State and metro area rank low
So where do we stand? The states likely to see the strongest rise in the median price of an existing single-family home, measured from a market trough in early 2012 to the end of 2018, are New Mexico (33 percent), Mississippi (32 percent), Maine (31 percent), Illinois (31 percent), and New Hampshire (28 percent). Those with the lowest projected price rises are Washington, D.C. (6 percent), Minnesota (13 percent) — gulp! — Virginia (14 percent), New York (14 percent), and Alaska (15 percent).
Similarly, the Minneapolis-St. Paul-Bloomington metro also ranks low among the top 50 cities — fourth from the bottom, with a projected increase of 12 percent.
Those percentage increase forecasts do not tell the whole story, Keely says.
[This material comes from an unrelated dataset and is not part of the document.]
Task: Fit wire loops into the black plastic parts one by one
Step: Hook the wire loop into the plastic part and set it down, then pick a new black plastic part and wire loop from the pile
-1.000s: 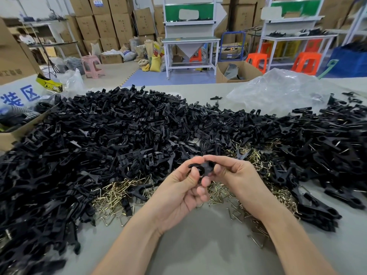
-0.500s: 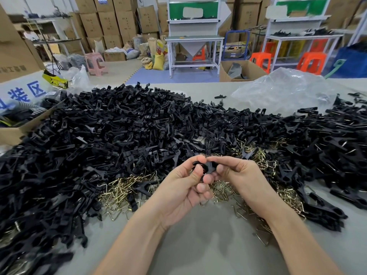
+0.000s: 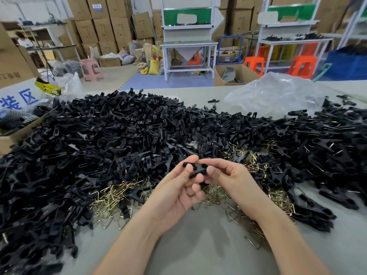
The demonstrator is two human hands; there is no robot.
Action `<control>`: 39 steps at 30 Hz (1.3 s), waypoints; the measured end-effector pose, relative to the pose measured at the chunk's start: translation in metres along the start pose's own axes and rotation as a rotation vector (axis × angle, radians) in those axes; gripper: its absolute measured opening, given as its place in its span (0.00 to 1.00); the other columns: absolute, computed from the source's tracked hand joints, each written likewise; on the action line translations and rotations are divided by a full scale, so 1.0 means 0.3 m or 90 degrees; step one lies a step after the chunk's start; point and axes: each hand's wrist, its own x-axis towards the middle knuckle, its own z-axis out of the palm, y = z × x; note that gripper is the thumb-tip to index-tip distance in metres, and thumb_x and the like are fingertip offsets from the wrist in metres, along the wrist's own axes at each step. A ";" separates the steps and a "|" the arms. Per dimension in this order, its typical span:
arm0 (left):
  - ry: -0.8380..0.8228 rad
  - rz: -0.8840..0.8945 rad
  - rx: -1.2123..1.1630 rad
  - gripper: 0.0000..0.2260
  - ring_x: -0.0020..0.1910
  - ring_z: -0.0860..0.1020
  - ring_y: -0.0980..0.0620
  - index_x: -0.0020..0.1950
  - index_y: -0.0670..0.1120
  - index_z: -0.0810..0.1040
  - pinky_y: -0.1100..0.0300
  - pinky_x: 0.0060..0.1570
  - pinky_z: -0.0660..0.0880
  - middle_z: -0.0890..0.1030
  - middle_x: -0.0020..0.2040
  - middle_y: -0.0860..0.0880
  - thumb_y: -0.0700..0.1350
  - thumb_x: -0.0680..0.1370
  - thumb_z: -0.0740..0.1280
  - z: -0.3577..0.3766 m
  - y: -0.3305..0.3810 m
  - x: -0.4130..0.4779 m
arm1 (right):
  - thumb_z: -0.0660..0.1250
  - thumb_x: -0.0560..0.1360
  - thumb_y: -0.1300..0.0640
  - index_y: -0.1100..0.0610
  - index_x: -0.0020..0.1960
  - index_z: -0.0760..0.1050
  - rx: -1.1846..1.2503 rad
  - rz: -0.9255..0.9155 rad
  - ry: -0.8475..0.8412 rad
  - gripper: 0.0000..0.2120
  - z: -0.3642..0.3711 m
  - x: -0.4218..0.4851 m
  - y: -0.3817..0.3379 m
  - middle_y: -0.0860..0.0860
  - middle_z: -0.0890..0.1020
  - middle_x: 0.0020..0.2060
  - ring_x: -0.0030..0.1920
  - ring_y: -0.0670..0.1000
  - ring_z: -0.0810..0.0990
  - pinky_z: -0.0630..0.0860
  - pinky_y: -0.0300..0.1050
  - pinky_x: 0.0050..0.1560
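1. Since half a second ago, the black plastic part (image 3: 195,169) shows more between the fingertips.
2. Left hand (image 3: 176,193) and right hand (image 3: 230,175) both pinch it, above the wire loops (image 3: 113,197) on the table (image 3: 198,245).
3. Heap of black parts (image 3: 119,132) lies behind.

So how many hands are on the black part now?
2. The left hand pinches the black part from the left, the right hand from the right; neither is hidden.

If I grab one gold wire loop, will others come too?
Probably a few: the wire loops lie crossed in a tangled heap. They look thin, so they are likely light. Their bent, angular shape should keep them from rolling.
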 end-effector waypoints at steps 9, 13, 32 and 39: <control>0.093 -0.010 0.079 0.19 0.34 0.79 0.54 0.65 0.46 0.78 0.59 0.37 0.80 0.82 0.40 0.48 0.52 0.76 0.66 -0.004 -0.014 0.020 | 0.70 0.76 0.58 0.65 0.60 0.79 0.607 -0.128 0.214 0.16 -0.200 0.036 -0.116 0.59 0.85 0.54 0.50 0.50 0.86 0.82 0.39 0.49; 0.108 0.007 0.072 0.15 0.33 0.80 0.53 0.61 0.46 0.81 0.58 0.35 0.80 0.82 0.39 0.47 0.49 0.75 0.67 0.002 -0.021 0.026 | 0.68 0.78 0.47 0.65 0.67 0.69 0.780 -0.251 0.252 0.26 -0.395 0.060 -0.275 0.62 0.84 0.59 0.58 0.52 0.85 0.82 0.41 0.53; 0.450 0.402 1.063 0.18 0.69 0.65 0.42 0.72 0.47 0.73 0.55 0.64 0.67 0.67 0.73 0.43 0.42 0.82 0.64 -0.076 0.003 0.077 | 0.59 0.84 0.57 0.39 0.62 0.76 -0.217 -0.087 0.156 0.15 0.057 0.065 0.081 0.39 0.84 0.48 0.52 0.40 0.83 0.77 0.34 0.55; 0.375 0.049 1.291 0.31 0.77 0.54 0.36 0.80 0.59 0.55 0.36 0.70 0.60 0.50 0.82 0.45 0.66 0.79 0.59 -0.068 0.172 0.257 | 0.59 0.84 0.61 0.43 0.61 0.77 -0.075 -0.064 0.162 0.15 0.032 0.077 0.081 0.39 0.84 0.48 0.49 0.42 0.84 0.78 0.33 0.51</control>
Property in the Twin Cities, for example, is more valuable than property in Memphis, which occupies the No. 1 spot for growth, with the median house increasing in value by 33 percent from 2015 to 2018. But the median cost of a house there in 2018 is projected to be $157,000, while in the Twin Cities, it will hit $201,000. Minnesota — and the metro — may lag behind other areas, says Keely, perhaps because the rise and fall of housing values during the bubble and its aftermath were less precipitous than those of other states.
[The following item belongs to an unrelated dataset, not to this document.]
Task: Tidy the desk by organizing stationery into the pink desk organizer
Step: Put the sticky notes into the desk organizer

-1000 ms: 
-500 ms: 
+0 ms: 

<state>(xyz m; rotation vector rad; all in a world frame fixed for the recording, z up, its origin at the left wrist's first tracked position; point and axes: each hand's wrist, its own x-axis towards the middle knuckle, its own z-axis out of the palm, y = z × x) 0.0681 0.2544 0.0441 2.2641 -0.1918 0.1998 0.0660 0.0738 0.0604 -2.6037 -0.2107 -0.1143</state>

What’s more striking, perhaps, is the report’s conclusion that when it comes to housing — as with everything else — the rich get are getting richer. The report added up the total value of owner-occupied houses in each of the 50 largest metros and ranked them. As it turns out, the top 10 percent on that list held 52 percent of the total housing wealth – a total of $4.4 trillion. Despite the recession, those communities have experienced a 73 percent growth in housing value since 2000, 51 percent of the increase in income and 49 percent of the employment opportunities.
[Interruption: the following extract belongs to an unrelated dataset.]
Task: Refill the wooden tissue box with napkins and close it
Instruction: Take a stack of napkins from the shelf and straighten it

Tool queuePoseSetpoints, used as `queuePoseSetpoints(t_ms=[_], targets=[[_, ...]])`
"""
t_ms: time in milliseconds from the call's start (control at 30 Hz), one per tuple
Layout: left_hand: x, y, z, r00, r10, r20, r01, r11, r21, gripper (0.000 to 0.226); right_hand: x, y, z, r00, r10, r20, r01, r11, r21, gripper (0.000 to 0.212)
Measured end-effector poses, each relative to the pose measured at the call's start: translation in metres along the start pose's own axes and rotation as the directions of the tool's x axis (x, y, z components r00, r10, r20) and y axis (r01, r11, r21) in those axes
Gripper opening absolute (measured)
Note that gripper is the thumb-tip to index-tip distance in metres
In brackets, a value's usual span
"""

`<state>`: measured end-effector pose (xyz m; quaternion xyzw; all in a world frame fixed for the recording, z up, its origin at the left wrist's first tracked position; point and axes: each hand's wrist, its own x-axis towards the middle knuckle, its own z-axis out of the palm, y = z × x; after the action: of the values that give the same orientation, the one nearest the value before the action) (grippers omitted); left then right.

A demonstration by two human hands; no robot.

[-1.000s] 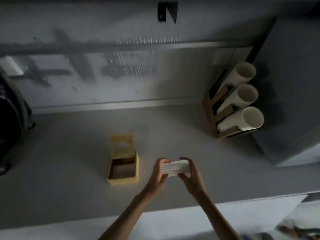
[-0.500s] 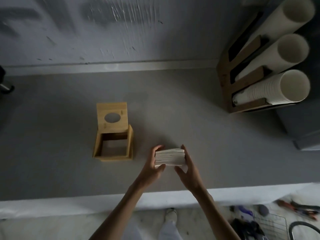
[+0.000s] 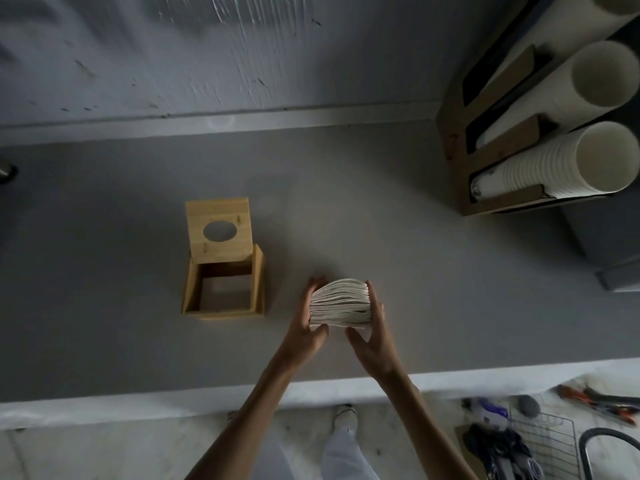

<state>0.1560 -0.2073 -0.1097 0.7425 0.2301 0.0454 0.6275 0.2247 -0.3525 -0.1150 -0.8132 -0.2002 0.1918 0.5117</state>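
Observation:
The wooden tissue box [image 3: 258, 282] stands open on the grey counter, left of centre, and its inside looks empty. Its hinged lid [image 3: 218, 216], with an oval hole, is tipped back at the far side. To the right of the box, a thick stack of white napkins [image 3: 340, 303] sits between both palms, low over the counter or on it. My left hand [image 3: 306, 327] presses the stack's left side. My right hand [image 3: 372, 332] presses its right side.
A wooden cup dispenser [image 3: 498, 140] holding three stacks of white paper cups stands at the back right. A grey wall [image 3: 242, 46] runs behind the counter. The counter's white front edge [image 3: 138, 403] lies below my arms. Tools and a wire basket [image 3: 540, 441] lie on the floor at the right.
The napkin stack, held in both hands, has come lower toward the counter. The view has tilted down and drawn nearer to the counter. The box has not moved.

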Motion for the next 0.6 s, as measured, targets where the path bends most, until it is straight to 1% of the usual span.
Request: queuePoseSetpoints(t_ms=[67, 133, 167, 200, 233, 300, 367, 433, 500, 600], targets=[[0.0, -0.001, 0.001, 1.0, -0.003, -0.01, 0.003, 1.0, -0.008, 0.079, -0.002, 0.001, 0.0, 1.0, 0.011, 0.008, -0.011, 1.0, 0.002, 0.089], [0.0, 0.0, 0.001, 1.0, -0.002, -0.014, 0.002, 1.0, -0.014, 0.069, -0.006, -0.002, -0.002, 1.0, 0.012, 0.007, -0.011, 1.0, -0.023, 0.089], [-0.001, -0.001, 0.001, 1.0, -0.001, -0.009, 0.001, 1.0, -0.017, 0.064, -0.007, -0.005, -0.003, 1.0, 0.001, -0.005, -0.002, 0.997, -0.071, 0.091], [-0.002, -0.001, 0.0, 1.0, 0.002, -0.006, -0.002, 1.0, -0.014, 0.062, -0.008, -0.01, -0.005, 1.0, -0.013, -0.025, 0.008, 0.987, -0.158, 0.093], [-0.003, 0.0, 0.0, 1.0, 0.004, -0.006, -0.004, 1.0, -0.006, 0.06, -0.009, -0.016, -0.005, 0.998, -0.033, -0.054, 0.017, 0.962, -0.274, 0.097], [-0.004, 0.002, -0.001, 0.999, 0.03, -0.012, -0.03, 0.999, 0.02, 0.062, -0.014, -0.036, -0.004, 0.992, -0.105, -0.076, 0.053, 0.862, -0.504, 0.1], [-0.004, 0.002, -0.001, 0.995, 0.097, -0.013, -0.096, 0.993, 0.065, 0.061, -0.018, -0.054, 0.003, 0.987, -0.155, -0.038, 0.095, 0.764, -0.638, 0.096], [-0.003, 0.002, -0.002, 0.992, 0.125, 0.008, -0.125, 0.991, 0.054, 0.056, -0.018, -0.058, 0.014, 0.988, -0.153, 0.005, 0.111, 0.695, -0.711, 0.092], [-0.002, 0.007, -0.003, 0.991, 0.132, 0.015, -0.133, 0.99, 0.043, 0.058, -0.016, -0.057, 0.023, 0.991, -0.13, 0.042, 0.117, 0.645, -0.755, 0.092], [-0.003, 0.01, -0.002, 0.991, 0.132, 0.007, -0.133, 0.991, 0.031, 0.058, -0.017, -0.054, 0.027, 0.994, -0.096, 0.048, 0.097, 0.612, -0.785, 0.089]])
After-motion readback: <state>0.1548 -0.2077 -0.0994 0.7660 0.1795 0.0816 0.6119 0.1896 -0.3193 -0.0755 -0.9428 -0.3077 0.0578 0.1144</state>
The gap between communities
The bottom 40 percent held just 8 percent of housing value, or $700 billion worth. In the same 12-year span, they had seen just 9 percent of the increase in income and 9 percent of the growth in employment opportunities. The upshot: There are not only wide gaps in wealth between individuals but also between entire communities, even in the same state or metropolitan region.
How will that play out in the future? Projections over the next few years show property values in the top 10 percent of communities set to rise seven times more than those in the bottom 40 percent — $1.9 trillion to $260 million. For the well-off communities, the increase translates to a virtuous cycle; more property-tax revenues support more public services like schools, parks and mass transit. Those in turn draw more people, and they drive housing values up still further. For poorer towns, the spiral works in reverse. Tax dollars fall, public amenities decline, employers move elsewhere and property values drop.
That rich-getting-richer syndrome spells stasis. Only about a dozen of the 2,200 towns studied moved into or out of the top ranks in recent years. “Absent unexpected developments, it seems highly likely that the weakest communities will lag further and further behind,” write the authors who sorted towns and cities into nine different types, ranging from the successful — so-called “Affluent Metroburbs” — to the troubled or “Endangered Communities.” In Minnesota, only Hibbing ranked as “Endangered.” (You can see where your own town falls on the institute’s interactive maps.)
What to do about the gaps in community well-being? Keely has no ready answer. “Our goal was to shine a light, to help people see inequality at the community level.” The first step toward any change, she adds, is “to understand the landscape.”